_PROBLEM_
Search the listing below for the word "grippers" and copy each line where it appears.
[Start of Attachment]
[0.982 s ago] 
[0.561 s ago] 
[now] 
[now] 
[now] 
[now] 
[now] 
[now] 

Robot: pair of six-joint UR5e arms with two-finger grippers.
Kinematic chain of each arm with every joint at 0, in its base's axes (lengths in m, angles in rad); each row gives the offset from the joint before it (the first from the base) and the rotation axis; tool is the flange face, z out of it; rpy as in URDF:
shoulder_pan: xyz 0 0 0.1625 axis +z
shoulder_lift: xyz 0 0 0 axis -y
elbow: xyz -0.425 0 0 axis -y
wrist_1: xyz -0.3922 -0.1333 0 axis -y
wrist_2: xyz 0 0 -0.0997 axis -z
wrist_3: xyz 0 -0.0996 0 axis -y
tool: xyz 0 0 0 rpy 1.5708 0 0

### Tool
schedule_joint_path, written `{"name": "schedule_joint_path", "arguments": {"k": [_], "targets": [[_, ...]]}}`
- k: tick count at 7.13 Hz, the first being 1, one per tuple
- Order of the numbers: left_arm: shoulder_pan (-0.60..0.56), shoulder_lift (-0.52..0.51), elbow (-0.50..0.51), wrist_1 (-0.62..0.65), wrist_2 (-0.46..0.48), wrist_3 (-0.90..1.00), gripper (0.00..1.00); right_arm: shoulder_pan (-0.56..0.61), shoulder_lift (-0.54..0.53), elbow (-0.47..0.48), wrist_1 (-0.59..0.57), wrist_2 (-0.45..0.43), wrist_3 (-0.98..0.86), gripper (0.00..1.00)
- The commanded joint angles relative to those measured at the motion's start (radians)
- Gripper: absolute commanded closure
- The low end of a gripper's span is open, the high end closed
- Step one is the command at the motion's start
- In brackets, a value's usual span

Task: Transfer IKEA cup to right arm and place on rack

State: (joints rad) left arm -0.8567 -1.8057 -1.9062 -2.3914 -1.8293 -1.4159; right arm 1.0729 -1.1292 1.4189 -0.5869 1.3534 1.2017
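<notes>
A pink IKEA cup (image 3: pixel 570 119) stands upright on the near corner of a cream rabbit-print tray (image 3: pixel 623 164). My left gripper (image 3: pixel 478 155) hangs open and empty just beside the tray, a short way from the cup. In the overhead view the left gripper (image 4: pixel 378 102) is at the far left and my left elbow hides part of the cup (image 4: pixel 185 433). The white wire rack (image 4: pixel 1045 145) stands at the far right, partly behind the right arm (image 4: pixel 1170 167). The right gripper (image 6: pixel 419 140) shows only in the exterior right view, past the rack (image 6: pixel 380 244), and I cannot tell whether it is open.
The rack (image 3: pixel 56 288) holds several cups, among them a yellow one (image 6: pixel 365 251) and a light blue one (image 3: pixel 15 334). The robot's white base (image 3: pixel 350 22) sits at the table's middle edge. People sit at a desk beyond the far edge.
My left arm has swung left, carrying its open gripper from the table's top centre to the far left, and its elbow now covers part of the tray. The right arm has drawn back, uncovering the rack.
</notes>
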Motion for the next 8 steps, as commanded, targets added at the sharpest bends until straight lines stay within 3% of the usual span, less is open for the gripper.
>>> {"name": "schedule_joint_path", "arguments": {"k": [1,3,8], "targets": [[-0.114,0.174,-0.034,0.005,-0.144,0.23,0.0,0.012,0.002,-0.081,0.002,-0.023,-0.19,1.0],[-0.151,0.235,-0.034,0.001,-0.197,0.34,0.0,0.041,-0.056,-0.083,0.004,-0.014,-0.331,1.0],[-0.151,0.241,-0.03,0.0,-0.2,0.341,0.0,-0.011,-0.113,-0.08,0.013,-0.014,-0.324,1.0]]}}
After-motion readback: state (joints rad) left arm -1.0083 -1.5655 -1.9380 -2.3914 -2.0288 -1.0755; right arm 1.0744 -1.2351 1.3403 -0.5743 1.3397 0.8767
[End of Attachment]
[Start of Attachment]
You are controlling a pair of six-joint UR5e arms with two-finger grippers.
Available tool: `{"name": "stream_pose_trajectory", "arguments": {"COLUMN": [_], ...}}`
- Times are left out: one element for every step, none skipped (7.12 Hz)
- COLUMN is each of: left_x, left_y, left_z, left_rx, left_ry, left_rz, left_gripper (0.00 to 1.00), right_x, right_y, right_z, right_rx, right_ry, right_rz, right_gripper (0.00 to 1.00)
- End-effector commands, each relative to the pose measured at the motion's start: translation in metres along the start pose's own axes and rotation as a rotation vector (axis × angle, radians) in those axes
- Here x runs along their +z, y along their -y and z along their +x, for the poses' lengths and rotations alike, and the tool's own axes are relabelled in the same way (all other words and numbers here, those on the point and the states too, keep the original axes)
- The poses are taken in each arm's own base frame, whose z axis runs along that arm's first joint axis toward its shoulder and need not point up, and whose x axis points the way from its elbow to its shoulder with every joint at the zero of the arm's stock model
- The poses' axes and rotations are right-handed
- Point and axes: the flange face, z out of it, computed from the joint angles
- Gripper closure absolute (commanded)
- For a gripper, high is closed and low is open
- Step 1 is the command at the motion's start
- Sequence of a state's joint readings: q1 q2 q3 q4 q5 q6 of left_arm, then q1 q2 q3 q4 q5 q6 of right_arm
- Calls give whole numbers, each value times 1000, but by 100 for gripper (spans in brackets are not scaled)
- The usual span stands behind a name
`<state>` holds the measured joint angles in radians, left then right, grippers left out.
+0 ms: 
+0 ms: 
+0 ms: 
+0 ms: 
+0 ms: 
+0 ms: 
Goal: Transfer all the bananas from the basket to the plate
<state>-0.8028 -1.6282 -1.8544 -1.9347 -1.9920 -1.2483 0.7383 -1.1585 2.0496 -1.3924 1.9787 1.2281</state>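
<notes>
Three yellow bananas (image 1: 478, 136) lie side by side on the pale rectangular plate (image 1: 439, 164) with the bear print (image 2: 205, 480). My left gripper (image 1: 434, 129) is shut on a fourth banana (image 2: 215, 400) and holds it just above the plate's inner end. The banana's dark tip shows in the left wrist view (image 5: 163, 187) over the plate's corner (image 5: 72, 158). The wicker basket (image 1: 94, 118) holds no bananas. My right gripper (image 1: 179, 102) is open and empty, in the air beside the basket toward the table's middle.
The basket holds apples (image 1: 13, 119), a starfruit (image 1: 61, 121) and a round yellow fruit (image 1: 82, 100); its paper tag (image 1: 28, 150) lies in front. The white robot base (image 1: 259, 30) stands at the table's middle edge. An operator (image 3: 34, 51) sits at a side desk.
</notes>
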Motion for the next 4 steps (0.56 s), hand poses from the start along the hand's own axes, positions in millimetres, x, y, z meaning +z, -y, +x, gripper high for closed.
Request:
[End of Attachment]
_SOLUTION BELOW_
Robot: pair of six-joint UR5e arms with two-finger grippers.
You are controlling a pair of six-joint UR5e arms with two-finger grippers.
`<state>` holds the measured joint angles in radians, left then right, grippers left out.

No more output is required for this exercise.